Ultimately I want to be able to run a subprocess, save the output in real time and output any colored output to the terminal. I was doing this via something like this:
process = subprocess.Popen(
cmd, shell=True, stdout=subprocess.PIPE, stderr=subprocess.STDOUT
)
As time goes on I read in a byte at a time and save it to a buffer and send it to stdout. I noticed that I never see color codes (ANSI?) make it through. Is there any way to allow those codes to come through so I can forward them to stdout (while still getting the output in a buffer in real time). If I skip trying to save the data, colors work fine.
Here is a simple example to reproduce:
test.py:
from colorama import Fore, init as colorama_init
colorama_init(autoreset=True)
print(Fore.GREEN + "Hello world!" + Fore.RESET)
and playing in the interpreter:
In [1]: import subprocess
In [2]: subprocess.check_call('python test.py')
Hello world!
Out[2]: 0
In [3]: subprocess.check_output('python test.py')
Out[3]: b'Hello world!\r\n'
In [4]: subprocess.check_output('python test.py')
And now a picture to show the coloring in check_call, but not in check_output. (Without the coloring, we’re missing the issue).

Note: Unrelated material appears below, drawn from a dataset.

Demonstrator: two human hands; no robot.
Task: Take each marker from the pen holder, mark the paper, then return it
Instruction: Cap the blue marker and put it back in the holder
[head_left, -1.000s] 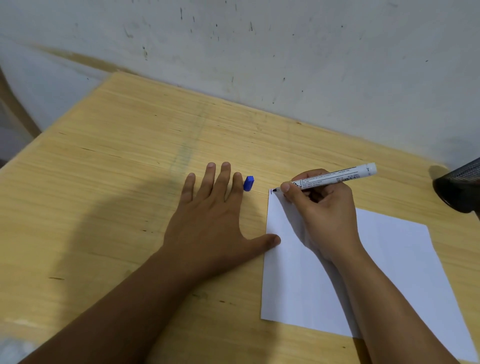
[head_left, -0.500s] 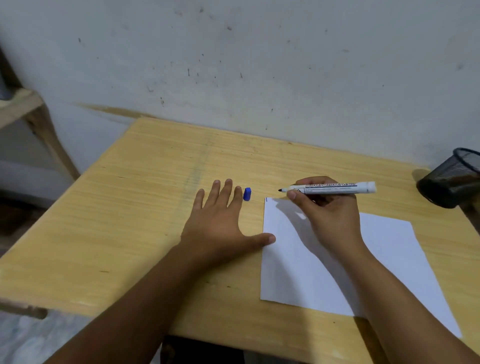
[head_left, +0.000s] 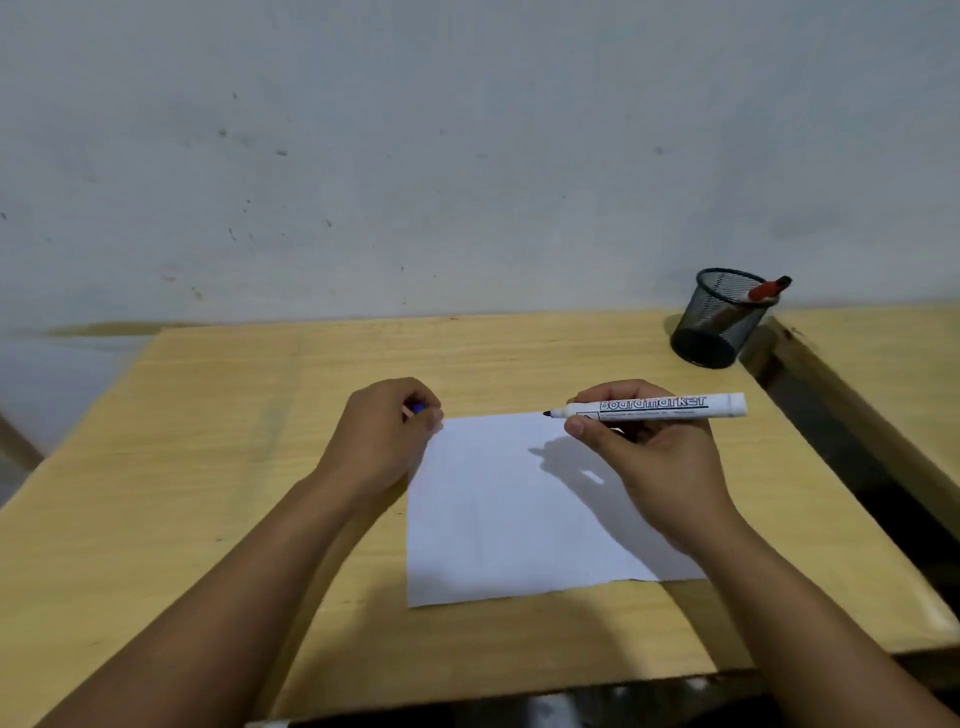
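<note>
My right hand (head_left: 649, 447) grips a white board marker (head_left: 654, 406), uncapped, held level with its dark tip pointing left above the top edge of the white paper (head_left: 509, 519). My left hand (head_left: 387, 431) is curled at the paper's upper left corner, fingers closed around the small blue cap (head_left: 418, 408), of which only a sliver shows. A black mesh pen holder (head_left: 719, 319) stands at the back right of the table with a red marker (head_left: 769, 289) leaning out of it.
The wooden table (head_left: 208, 493) stands against a scuffed white wall. A second wooden table (head_left: 883, 353) adjoins it on the right, with a dark gap between them beside the pen holder.
My left hand went from lying flat to closing on the blue cap. My right hand lifted the marker off the paper and holds it level. The view tilted up, showing the whole pen holder.
</note>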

I’m looking for a cross-platform solution. I’ve read some things about using pty on Linux, but not really seen much about a Win32 solution. Thanks!
What program are you trying to run? Colorama tries to detect if stdout is connected to a terminal, and if not it defaults to automatically stripping the ANSI sequences from the output. That makes parsing the output, writing it to a file etc easier, but isn’t what you want here. Most terminal libraries are going to function similarly. Usually there’s an option to disable/enable colours - in this case init(strip=False).
It sort of varies. The code that calls subprocess is generic. It’s used to run various 3rd party executables and does some internal ‘magic’ to save the output, process it, etc.
Internally its a python script called: run. Simplified down to doing a Popen then reading a byte from the subprocess stdout, writing a byte to its stdout over and over until the subprocess exits. You pass the command and args to it to run the process via run.
Running something like ls -la --color=always via run gets colored output to stdout still. Though using something like run ipython never gets color. Similarly I was actually using rich.console and it’s color was getting lost too.
I’m guessing the colors get lost because something like colorama converts the ANSI escape codes to Win32 api calls which get eaten since we’re in a subprocess, then we lose the escape codes… but honestly no idea.
Then the script can print in color when run via run
The key is even though colorama wants to do special Win32 handling, if I try really hard to force it (and rich) to do ANSI codes instead (supported on Win10+) they seem to go through.